TBR: Same Difference
Tuesday, February 22nd, 2005Today’s book is Same Difference: How Gender Myths Are Hurting Our Relationships, Our Children, and Our Jobs, by Rosalind Barnett and Caryl Rivers. It’s an exhaustive (and sometimes exhausting) discussion of what’s wrong with all the claims that men and women are fundamentally different — at work, at home, as partners, as parents. They take on everyone from Carol Gilligan to John Gray, and argue that the media has totally oversold the claims for gender differences, and that these beliefs about gender differences become self-fulfilling prophecies. They quote Sarah Blaffer Hrdy — a biologist whose research is often cited in support of such claims — as saying:
"What begins as a scientist’s cautious speculation moves rapidly into a headline in USA Today and from there becomes received wisdom that directs public policy and influences girls’ career choices."
I generally agree with Barnett and Rivers’, so I’ve been trying to figure out why I can’t summon up more enthusiasm about the book. I think there are two problems. First, the book is mostly about what’s wrong with other people’s studies and how they’re represented in the mass media rather than presenting any new information.
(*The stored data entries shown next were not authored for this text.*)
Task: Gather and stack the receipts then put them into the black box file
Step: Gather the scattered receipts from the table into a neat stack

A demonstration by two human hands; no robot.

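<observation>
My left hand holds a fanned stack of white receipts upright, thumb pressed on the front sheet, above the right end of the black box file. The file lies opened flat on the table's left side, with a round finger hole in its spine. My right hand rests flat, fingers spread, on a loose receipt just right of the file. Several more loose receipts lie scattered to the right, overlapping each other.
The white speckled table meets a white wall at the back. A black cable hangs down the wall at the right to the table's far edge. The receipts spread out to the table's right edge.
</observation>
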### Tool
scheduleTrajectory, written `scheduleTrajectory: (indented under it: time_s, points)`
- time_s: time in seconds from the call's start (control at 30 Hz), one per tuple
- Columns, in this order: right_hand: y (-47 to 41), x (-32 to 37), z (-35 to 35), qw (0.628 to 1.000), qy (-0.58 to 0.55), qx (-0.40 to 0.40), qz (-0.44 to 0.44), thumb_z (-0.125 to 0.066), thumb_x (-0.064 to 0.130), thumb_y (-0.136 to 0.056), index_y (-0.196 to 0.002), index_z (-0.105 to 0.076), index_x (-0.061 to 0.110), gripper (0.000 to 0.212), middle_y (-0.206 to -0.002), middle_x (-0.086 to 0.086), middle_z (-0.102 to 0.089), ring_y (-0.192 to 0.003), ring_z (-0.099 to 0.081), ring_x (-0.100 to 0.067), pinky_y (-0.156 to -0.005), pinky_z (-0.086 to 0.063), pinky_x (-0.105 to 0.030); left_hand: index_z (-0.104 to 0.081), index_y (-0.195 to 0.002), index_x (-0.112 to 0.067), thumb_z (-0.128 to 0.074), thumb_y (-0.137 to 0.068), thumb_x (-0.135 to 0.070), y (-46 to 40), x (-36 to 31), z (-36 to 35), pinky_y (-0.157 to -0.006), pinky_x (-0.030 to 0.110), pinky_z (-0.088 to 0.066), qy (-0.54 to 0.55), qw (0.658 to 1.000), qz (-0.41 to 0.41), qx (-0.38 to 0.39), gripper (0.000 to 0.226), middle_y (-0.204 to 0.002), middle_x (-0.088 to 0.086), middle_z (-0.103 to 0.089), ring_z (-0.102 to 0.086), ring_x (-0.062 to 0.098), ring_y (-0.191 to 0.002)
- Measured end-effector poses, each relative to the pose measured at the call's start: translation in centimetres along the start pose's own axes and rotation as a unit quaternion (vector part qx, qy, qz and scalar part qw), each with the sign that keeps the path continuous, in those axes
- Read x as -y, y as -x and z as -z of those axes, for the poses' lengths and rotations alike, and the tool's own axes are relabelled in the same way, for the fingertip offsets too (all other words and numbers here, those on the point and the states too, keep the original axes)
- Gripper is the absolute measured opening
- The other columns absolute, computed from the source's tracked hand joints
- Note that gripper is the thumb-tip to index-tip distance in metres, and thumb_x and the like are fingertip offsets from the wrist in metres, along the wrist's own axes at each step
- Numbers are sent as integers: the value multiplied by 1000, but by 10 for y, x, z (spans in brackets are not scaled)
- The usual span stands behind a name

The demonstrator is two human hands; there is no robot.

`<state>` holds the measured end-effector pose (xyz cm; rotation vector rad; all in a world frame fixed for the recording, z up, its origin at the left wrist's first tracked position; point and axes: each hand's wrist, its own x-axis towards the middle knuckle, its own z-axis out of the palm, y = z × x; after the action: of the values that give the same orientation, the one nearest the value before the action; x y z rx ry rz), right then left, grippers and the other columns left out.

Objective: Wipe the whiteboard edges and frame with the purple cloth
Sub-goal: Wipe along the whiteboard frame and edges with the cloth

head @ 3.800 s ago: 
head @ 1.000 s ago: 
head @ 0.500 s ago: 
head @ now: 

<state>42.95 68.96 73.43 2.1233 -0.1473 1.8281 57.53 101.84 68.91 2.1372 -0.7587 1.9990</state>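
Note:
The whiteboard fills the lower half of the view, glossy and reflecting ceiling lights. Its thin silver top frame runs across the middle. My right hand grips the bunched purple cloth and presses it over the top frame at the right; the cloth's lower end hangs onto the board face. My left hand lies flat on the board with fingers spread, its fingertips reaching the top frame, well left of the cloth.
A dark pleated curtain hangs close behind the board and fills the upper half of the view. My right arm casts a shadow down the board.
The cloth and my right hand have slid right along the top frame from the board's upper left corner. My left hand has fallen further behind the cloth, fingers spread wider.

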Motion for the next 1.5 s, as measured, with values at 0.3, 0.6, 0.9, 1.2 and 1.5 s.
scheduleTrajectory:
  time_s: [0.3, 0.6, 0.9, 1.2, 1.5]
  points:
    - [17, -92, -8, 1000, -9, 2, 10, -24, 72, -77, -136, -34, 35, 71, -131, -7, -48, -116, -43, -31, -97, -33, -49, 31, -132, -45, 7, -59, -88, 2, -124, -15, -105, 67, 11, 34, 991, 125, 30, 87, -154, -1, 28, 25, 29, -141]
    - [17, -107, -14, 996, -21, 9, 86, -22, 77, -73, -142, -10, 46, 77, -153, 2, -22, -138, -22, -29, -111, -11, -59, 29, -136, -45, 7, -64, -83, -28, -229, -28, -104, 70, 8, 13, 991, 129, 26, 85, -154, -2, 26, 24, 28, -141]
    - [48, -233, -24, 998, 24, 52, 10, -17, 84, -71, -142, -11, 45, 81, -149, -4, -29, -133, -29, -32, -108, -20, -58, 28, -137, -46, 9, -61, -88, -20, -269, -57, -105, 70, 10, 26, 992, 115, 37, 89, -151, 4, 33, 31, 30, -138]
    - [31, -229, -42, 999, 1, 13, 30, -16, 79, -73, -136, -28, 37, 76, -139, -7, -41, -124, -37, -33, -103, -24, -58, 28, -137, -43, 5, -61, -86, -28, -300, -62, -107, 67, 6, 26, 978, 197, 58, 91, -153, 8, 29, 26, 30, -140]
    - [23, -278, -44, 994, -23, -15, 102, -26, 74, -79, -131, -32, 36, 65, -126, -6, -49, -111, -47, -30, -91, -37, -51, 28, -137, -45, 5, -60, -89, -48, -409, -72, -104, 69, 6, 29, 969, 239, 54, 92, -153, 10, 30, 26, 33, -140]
There’s only so many different ways you can say "very small non-representative sample" and "generalization" and they quickly run through all of them. The book is thus more useful as a reference to look up the flaws in a specific argument than as a book you’d want to sit down and read all the way through.
Second, I think Barnett and Rivers’ go too far in denying the reality of differences between how men and women behave. At times I felt like they were allowing their ideological stance to blind them to the evidence in front of their noses.
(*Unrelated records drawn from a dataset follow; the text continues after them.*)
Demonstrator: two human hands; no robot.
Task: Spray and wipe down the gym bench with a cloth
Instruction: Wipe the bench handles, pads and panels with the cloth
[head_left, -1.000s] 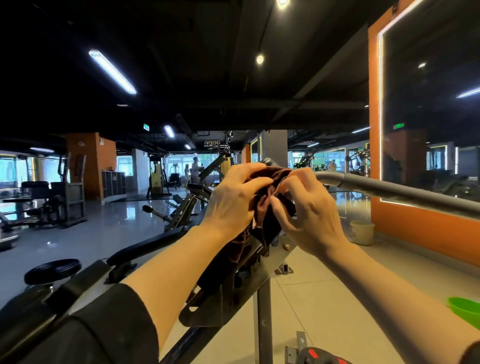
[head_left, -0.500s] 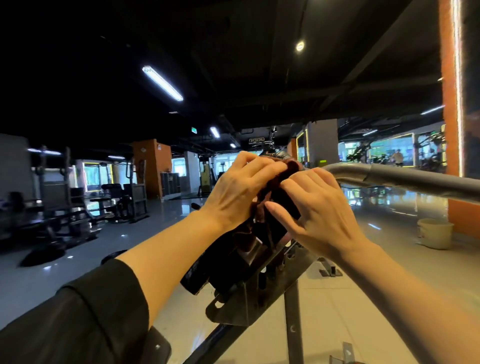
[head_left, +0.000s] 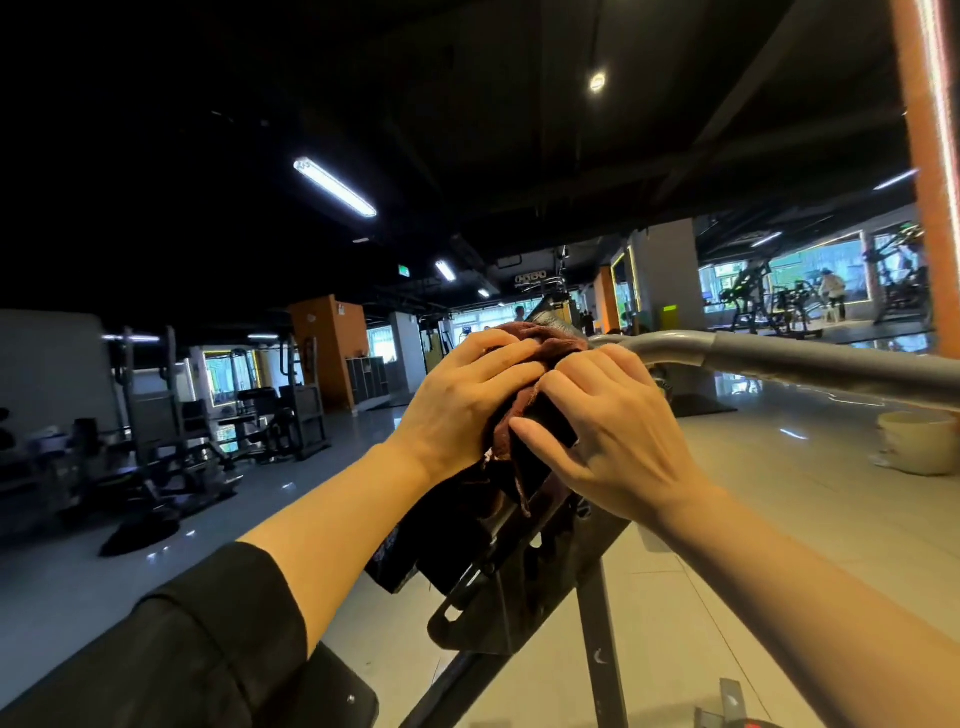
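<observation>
Pale bucket (head_left: 917, 448) on floor at right, contents unseen. Brown cloth (head_left: 524, 415) bunched over pad top, pressed between left hand (head_left: 462, 410) and right hand (head_left: 618, 436), both curled round it.

A dark reddish-brown terry cloth (head_left: 524, 415) lies bunched over the upper end of a black padded gym bench (head_left: 447, 540) — its folds draped down the pad's top edge and one side. The bench pad tilts steeply, its upper end raised away from the camera, and sits on a dark metal bracket with slotted holes (head_left: 498, 608) — a thin upright post below it.
</observation>
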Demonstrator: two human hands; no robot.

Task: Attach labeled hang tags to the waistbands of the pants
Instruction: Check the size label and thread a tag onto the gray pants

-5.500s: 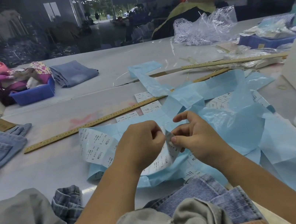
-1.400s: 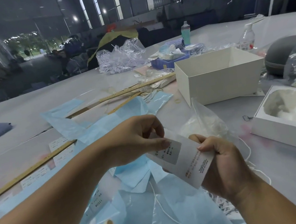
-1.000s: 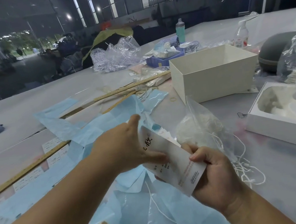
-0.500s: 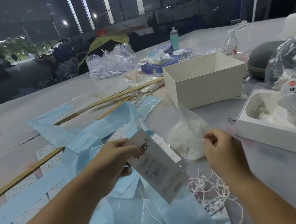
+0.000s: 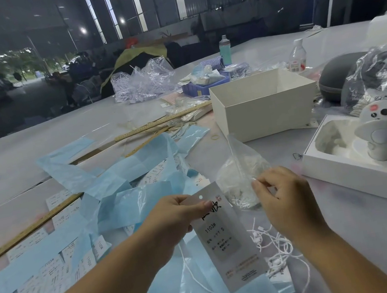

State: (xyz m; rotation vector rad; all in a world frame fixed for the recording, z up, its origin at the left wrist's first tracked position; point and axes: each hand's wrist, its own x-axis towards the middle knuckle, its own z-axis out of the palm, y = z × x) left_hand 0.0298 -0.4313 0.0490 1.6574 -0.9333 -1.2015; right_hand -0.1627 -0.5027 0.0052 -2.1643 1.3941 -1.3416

This is particularly frustrating because I don’t think their main thesis depends on such a claim. In fact, in other parts of the book, they do make several arguments that don’t deny that there are such differences:
- The differences between men and women are the results of socialization, rather than biological differences. (Barnett and Rivers offer counterexamples to the claim all other primates have similar gender roles to humans.)
- The differences between men and women are falsely attributed to gender, when they should be attributed to differences in power. Powerful women behave in typically "male" ways and subordinate men behave in typically "female" ways.
- While there may be differences on average between men and women, there is more variance within each group than between groups. In other words, the curves showing the distribution overlap significantly. Therefore, the average difference doesn’t tell you much about the abilities or interests of any given individual of a certain gender.
I think these arguments are much more persuasive than trying to argue that there are no differences beween men and women.